-- Try it --
Look through the listing below and say how many lines contain the word "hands". Nothing else belongs in the reply.

-- Data --
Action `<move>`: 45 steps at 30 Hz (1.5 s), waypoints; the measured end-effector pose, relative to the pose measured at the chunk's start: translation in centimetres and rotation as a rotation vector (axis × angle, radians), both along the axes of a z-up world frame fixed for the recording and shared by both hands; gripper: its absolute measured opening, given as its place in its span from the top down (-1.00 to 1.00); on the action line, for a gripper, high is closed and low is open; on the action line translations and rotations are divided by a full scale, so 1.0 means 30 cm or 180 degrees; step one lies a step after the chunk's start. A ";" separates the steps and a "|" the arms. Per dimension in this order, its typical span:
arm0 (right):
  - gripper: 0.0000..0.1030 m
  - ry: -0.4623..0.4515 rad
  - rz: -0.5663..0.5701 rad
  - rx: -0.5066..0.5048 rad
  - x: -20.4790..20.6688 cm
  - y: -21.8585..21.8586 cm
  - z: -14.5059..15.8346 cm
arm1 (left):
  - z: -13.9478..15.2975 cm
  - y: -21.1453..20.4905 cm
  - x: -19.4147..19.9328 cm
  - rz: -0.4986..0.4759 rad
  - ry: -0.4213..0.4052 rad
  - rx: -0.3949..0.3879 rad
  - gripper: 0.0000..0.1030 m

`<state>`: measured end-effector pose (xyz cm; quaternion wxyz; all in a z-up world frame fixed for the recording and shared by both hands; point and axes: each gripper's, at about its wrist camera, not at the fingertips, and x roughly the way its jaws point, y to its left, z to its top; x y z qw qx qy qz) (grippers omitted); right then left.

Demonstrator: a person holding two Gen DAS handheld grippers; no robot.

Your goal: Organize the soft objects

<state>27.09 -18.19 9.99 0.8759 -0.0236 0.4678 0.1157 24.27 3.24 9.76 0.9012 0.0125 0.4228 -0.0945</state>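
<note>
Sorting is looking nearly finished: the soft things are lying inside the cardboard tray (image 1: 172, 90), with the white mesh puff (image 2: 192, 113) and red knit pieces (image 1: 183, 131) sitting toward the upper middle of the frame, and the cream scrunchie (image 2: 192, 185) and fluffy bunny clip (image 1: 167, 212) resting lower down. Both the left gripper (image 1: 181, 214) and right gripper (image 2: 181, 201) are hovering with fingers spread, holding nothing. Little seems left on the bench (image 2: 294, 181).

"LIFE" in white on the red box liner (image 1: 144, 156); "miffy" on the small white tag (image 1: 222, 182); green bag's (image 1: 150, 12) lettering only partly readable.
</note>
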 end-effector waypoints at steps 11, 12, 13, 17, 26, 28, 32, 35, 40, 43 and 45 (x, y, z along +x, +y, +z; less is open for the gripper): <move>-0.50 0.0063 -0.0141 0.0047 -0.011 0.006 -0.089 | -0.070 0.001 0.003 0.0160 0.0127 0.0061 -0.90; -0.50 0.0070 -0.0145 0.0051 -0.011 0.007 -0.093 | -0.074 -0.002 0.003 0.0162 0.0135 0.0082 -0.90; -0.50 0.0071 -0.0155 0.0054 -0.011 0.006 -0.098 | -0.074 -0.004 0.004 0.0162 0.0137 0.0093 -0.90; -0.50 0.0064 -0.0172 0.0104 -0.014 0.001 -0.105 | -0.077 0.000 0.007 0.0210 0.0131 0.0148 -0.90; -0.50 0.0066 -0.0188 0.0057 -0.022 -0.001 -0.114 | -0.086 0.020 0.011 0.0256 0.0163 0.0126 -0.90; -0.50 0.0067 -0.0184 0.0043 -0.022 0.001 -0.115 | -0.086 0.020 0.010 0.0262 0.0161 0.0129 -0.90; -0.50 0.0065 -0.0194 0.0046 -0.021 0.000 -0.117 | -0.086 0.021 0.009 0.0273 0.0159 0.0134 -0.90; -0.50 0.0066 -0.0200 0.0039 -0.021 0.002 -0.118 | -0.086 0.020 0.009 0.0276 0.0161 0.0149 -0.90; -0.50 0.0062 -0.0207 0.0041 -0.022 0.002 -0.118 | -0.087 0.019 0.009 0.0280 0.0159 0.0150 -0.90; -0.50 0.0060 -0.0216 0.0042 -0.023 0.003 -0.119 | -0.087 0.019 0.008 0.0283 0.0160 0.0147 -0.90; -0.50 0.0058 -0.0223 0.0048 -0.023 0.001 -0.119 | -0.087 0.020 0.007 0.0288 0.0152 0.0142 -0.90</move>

-- Answer for this exercise --
2